Дорога в этом месте круто шла под гору, но они, по калифорнийскому обыкновению, брали ее галопом, так как были природными наездниками и, управляя своими лошадьми не только посредством шпор, но и ума, обращали внимание на некоторые законы природы, которые цивилизованные наездники обыкновенно упускают из вида. Благодаря этому, никакия колебания или нерешительность не сообщались нервным животным, и последния мчались по мелким камням и скользкому выступу со скоростью, которая окрыляла их ноги и избавляла их от опасности поскользнуться или оступиться. Единственное, что могло, им в этом случае грозить, это - столкновение, но всадники избегали этого, держась вместе и образуя из своих лошадей нечто в роде единого целого. По временам все трое всадников издавали крик из чисто животного инстинкта, для регулирования дыхания при таком быстром спуске. Достигши вновь горизонтальной поверхности, они переехали через песчаное ложе высохшей реки и остановились у лесопильни Коллинсона. Лесопильни, собственно говоря, здесь уже давно не было; она исчезла вместе с рекой, двигавшей её колесо, но здание, в котором она некогда помещалась, служило теперь неприхотливым приютом для путешественников. На нем не было никакой надписи или вывески; те, которые нуждались в нем, знали его; те, которые проезжали мимо, были для него не нужны.

Сам Коллинсон стоял у дверей, задумчиво куря трубку. При виде трех путников, он лениво отделился от дверного косяка, медленно направился к ним навстречу и, обращаясь в предводителю, сказал:

-- Я совершенно согласен с вами: голос, поданный за Томпсона - пропащий голос.

С этими словами он взял лошадей под уздцы, чтобы повести их к корыту.
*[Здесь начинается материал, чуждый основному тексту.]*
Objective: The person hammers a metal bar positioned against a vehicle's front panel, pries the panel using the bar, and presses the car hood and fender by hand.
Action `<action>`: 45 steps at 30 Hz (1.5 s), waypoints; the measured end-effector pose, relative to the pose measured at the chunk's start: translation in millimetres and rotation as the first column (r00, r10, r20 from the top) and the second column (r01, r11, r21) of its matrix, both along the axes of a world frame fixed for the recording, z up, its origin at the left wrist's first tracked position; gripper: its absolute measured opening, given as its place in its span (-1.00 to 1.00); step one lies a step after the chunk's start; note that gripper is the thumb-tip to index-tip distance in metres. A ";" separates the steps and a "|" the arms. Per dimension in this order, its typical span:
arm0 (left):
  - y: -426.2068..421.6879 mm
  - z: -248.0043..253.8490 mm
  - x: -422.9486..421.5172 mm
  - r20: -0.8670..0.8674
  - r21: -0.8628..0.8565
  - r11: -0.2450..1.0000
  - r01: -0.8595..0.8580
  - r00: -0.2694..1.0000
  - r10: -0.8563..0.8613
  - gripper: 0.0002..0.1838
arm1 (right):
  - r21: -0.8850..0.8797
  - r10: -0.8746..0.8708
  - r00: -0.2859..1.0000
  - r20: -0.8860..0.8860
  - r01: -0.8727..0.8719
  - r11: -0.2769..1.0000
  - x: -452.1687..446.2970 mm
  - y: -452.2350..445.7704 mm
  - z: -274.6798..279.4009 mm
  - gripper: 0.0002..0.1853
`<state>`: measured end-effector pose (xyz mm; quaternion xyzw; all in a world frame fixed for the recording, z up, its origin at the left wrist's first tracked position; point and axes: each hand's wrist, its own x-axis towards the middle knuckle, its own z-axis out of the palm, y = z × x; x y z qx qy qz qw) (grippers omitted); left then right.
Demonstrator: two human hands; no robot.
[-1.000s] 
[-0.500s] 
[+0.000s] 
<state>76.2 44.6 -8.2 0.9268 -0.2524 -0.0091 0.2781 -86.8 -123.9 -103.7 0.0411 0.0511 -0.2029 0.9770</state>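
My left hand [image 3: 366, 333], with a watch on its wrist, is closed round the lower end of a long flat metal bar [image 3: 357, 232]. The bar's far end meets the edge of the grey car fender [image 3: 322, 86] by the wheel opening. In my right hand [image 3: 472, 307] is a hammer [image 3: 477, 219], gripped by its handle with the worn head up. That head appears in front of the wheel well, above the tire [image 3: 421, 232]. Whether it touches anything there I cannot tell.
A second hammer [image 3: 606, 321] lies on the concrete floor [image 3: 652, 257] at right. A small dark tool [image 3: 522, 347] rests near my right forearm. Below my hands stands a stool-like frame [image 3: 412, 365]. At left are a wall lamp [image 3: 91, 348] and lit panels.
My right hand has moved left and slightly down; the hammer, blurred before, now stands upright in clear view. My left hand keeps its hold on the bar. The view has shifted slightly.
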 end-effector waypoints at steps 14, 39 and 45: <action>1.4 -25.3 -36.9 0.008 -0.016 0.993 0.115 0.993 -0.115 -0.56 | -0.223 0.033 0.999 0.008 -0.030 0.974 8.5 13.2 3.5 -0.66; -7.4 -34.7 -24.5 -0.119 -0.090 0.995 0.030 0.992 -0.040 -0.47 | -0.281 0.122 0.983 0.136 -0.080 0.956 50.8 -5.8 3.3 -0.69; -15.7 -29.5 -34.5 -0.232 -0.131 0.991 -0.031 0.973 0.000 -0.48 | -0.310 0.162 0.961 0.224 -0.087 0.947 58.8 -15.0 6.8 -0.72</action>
Он разстался с тремя всадниками уже более двенадцати часов тому назад, но эта безъискусственная манера возобновления прерванного разговора была слишком обычным явлением, чтобы удивить их. Они знали, и он знал, что со времени их последняго разговора никто не проезжал по этой дороге, и что от восхода до захода солнца, молчаливо проплывшого над неизменным ландшафтом, ничто не могло отвлечь в сторону или прервать его однообразных дум. Пустыня уничтожает время и пространство и сурово учит терпению.

Но затем он улыбнулся.

-- За вами, кажется, еще кто-то едет, - сказал он.

Эти слова были вызваны тем обстоятельством, что несколько камешков, оторванных ногами лошадей, но отставших в своем движении от головокружительного спуска всадников, достигли, наконец, лесопильни и запрыгали по песчаному ложу реки.

Не ожидая ответа на свое замечание, Коллинсон повел лошадей и, напоив их, возвратился в дом. Его гости, очевидно, не нуждались в его услугах. Они уже сняли одну из двух бутылок, стоявших на полке, сами откупорили ее и с стаканами в руках утоляли голод сухарями из бочки и кусочками копченой рыбы из стоявшого тут же ящика. Их не менее оригинальный хозяин, повидимому, не находил в этом ничего необыкновенного. Он присоединился к полукругу, который они образовали вокруг пылающого камина, толкнул ногой высунувшееся из-за решетки полено и, не глядя на своих гостей, сказал:

-- Ну?

-- Ну, - ответил предводитель, откидываясь на спинку своего стула и осторожно разстегивая пряжку своего пояса, но также не сводя глаз с огня, - мы осмотрели каждую пядь пласта вдоль всей границы, но не нашли и тени серебра.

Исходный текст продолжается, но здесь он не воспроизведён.